* TASK GOAL *
Begin at the line containing "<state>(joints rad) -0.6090" in the entries below and end at the line containing "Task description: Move"; transcribe that range exactly and nothing outside it.

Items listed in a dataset
<<<<

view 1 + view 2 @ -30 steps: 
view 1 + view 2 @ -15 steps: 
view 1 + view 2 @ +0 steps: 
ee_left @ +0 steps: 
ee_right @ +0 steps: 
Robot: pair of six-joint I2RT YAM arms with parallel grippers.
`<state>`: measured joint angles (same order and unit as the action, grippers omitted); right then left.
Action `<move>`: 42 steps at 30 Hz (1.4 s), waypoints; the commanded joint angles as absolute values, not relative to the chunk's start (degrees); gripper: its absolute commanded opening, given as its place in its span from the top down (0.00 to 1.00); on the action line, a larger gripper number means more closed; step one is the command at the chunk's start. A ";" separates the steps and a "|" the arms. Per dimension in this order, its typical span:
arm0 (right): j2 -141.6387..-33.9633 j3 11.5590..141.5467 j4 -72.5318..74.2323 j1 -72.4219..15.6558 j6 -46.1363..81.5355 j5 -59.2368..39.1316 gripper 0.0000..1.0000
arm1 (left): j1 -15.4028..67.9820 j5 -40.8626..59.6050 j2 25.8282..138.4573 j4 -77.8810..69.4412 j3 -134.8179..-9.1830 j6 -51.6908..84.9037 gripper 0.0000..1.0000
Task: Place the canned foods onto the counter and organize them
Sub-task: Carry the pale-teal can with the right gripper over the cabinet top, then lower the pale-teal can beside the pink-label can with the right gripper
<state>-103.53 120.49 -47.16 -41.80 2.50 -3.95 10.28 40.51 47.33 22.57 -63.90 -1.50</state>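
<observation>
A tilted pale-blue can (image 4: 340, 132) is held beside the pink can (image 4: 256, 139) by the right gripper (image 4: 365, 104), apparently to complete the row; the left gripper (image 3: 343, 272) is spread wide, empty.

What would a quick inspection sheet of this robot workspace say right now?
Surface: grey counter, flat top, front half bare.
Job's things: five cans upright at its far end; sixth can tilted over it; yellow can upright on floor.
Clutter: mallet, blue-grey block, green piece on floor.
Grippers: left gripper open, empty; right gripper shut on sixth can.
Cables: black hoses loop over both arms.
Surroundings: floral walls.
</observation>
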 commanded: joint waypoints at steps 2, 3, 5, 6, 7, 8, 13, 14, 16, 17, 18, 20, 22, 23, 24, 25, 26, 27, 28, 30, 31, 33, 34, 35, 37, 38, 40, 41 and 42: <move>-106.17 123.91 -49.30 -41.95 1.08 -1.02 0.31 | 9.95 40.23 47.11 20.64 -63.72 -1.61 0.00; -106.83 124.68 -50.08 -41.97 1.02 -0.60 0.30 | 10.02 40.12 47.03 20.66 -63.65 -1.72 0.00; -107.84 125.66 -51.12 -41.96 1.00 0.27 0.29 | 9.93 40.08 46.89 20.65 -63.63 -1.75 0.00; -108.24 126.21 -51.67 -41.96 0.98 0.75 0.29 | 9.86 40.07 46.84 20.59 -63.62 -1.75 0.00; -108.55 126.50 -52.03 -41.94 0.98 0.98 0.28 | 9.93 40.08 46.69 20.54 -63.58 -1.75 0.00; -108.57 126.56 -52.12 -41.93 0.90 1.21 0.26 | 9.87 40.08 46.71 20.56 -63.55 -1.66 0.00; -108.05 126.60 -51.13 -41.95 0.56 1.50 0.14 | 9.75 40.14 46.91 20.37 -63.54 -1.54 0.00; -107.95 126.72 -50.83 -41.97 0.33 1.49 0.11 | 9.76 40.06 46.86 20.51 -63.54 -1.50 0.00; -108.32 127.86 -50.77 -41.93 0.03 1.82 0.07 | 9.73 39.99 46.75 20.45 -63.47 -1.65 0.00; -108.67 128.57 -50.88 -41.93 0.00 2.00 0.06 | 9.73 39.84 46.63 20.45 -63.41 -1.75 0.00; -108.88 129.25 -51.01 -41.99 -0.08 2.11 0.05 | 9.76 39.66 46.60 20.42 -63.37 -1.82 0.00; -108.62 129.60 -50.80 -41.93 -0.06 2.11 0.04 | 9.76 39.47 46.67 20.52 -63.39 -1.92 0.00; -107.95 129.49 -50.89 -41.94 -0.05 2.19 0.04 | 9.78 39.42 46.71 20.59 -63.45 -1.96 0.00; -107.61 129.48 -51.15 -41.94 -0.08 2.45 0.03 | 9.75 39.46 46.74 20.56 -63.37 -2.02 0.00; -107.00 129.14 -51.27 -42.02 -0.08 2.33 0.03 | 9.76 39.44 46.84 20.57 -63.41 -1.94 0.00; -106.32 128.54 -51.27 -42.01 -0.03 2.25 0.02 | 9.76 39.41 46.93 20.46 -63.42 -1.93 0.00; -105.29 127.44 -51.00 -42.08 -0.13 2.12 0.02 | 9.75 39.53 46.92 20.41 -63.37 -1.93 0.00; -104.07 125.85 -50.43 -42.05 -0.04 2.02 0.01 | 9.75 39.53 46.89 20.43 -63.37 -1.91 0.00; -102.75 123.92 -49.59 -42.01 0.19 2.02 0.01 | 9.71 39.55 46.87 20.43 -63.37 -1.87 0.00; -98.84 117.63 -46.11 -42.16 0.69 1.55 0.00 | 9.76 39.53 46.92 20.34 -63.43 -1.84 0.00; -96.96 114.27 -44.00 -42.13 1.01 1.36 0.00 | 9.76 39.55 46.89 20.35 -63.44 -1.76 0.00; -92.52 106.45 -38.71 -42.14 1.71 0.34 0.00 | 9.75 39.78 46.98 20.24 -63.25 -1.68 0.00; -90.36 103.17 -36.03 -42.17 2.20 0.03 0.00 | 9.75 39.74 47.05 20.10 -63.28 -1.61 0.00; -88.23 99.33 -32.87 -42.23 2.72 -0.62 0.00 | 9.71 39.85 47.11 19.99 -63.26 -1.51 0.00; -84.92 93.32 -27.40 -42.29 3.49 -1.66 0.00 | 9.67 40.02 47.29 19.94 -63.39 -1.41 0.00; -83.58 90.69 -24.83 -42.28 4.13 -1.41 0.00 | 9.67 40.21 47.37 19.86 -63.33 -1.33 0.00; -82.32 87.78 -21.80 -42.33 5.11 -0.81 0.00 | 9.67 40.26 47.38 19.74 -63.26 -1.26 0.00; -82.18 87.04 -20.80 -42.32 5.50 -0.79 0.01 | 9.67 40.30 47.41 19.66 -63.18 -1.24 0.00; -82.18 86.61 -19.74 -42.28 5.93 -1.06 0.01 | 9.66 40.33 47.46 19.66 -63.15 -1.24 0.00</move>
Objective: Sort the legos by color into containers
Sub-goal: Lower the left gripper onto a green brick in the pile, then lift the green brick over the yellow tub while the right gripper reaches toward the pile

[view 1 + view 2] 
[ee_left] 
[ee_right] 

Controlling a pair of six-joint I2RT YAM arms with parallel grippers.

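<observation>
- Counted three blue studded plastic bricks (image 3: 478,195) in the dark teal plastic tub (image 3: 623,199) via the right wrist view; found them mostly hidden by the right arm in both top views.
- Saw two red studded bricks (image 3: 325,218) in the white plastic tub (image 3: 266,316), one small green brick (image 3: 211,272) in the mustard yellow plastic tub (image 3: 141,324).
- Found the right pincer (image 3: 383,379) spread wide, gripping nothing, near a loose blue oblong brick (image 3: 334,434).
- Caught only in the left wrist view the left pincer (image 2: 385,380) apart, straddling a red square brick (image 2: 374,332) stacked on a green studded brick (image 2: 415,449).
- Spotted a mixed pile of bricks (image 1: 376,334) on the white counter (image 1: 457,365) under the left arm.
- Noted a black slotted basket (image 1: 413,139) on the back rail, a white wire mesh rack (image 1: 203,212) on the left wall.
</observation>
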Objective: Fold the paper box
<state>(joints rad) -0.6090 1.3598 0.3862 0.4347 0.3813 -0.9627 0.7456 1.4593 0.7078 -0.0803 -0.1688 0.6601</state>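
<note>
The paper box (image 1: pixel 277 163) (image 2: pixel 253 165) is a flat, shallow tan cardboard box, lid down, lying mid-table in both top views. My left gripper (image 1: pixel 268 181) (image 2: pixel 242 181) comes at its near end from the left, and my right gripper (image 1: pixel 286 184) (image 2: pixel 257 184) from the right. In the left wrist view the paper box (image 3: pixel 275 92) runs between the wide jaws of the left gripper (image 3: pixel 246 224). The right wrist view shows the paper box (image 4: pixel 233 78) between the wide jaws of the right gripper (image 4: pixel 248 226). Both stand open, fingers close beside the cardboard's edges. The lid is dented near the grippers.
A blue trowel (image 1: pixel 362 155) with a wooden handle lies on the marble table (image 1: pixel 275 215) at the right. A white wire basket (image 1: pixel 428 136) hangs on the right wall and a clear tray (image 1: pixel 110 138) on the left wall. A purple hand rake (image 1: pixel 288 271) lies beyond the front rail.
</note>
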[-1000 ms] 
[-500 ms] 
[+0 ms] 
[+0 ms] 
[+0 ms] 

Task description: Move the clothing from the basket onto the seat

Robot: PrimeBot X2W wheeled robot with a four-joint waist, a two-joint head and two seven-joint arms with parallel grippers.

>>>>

* OUTPUT *
<state>(joints rad) -0.6090 1.3598 0.3862 0.4347 0.3813 -0.9627 0.7456 1.4593 0.7078 -0.0803 -0.1688 0.6601</state>
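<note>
The paper box (image 1: pixel 277 163) (image 2: pixel 253 165) is a flat, shallow tan cardboard box, lid down, lying mid-table in both top views. My left gripper (image 1: pixel 268 181) (image 2: pixel 242 181) comes at its near end from the left, and my right gripper (image 1: pixel 286 184) (image 2: pixel 257 184) from the right. In the left wrist view the paper box (image 3: pixel 275 92) runs between the wide jaws of the left gripper (image 3: pixel 246 224). The right wrist view shows the paper box (image 4: pixel 233 78) between the wide jaws of the right gripper (image 4: pixel 248 226). Both stand open, fingers close beside the cardboard's edges. The lid is dented near the grippers.
A blue trowel (image 1: pixel 362 155) with a wooden handle lies on the marble table (image 1: pixel 275 215) at the right. A white wire basket (image 1: pixel 428 136) hangs on the right wall and a clear tray (image 1: pixel 110 138) on the left wall. A purple hand rake (image 1: pixel 288 271) lies beyond the front rail.
</note>
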[-1000 ms] 
[-500 ms] 
[+0 ms] 
[+0 ms] 
[+0 ms] 

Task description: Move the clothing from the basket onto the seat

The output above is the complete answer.